For enterprises and individual developers leasing computing power, the leasing model supports rapid deployment of AI applications and allows flexible adjustment of computing resources based on business needs, significantly improving operational efficiency. Driven by DeepSeek, leasing costs have decreased. Enterprises can allocate more resources to technological R&D and business innovation, while individual developers and small teams can access computing power resources at lower costs and enjoy affordable API services.
In the future, intelligent computing centers may gradually transition from training-centric to inference-centric. This transformation will require adjustments to the architecture of intelligent computing centers, necessitating not only large-scale deployment of distributed systems (DS) to support efficient inference tasks but also flexible leasing services to allocate computing resources to enterprises and individual developers with genuine needs. However, in the short term, the architecture of intelligent computing centers will not undergo significant changes. For example, full-scale inference tasks for DeepSeek still rely on high-end GPU cards, indicating that high-performance hardware remains a critical support for inference tasks at this stage.
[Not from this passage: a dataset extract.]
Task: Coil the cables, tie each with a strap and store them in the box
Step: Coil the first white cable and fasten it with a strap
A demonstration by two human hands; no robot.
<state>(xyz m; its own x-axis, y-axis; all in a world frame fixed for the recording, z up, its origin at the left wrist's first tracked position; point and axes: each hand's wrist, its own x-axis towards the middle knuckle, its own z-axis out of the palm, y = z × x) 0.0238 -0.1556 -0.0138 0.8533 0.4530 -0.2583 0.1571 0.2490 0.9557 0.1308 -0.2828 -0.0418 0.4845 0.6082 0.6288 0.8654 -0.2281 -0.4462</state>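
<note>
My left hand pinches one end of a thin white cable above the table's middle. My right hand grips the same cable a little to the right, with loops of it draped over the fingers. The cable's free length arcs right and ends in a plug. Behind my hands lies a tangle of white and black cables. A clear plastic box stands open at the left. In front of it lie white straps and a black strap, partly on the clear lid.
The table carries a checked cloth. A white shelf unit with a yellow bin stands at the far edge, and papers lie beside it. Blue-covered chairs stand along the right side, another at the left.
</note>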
It is worth noting that the overall demand for high computing power (including training and inference) is growing, a trend that will further drive industry investment in and optimization of computing power resources.
Overall, the transformation of AI computing power is in a critical transition phase from training-centric to inference-centric. In this process, enterprises of different scales and types need to accurately assess their needs and carefully choose appropriate development paths. Leading enterprises will continue to dominate the training computing power domain, medium-sized enterprises can reduce costs through open-source models and network optimization, and the computing power leasing market provides large enterprises, SMEs, and developers with flexible ways to access computing power. In the future, as intelligent computing centers transition to an inference-centric model, network optimization and flexible allocation of computing resources will become key.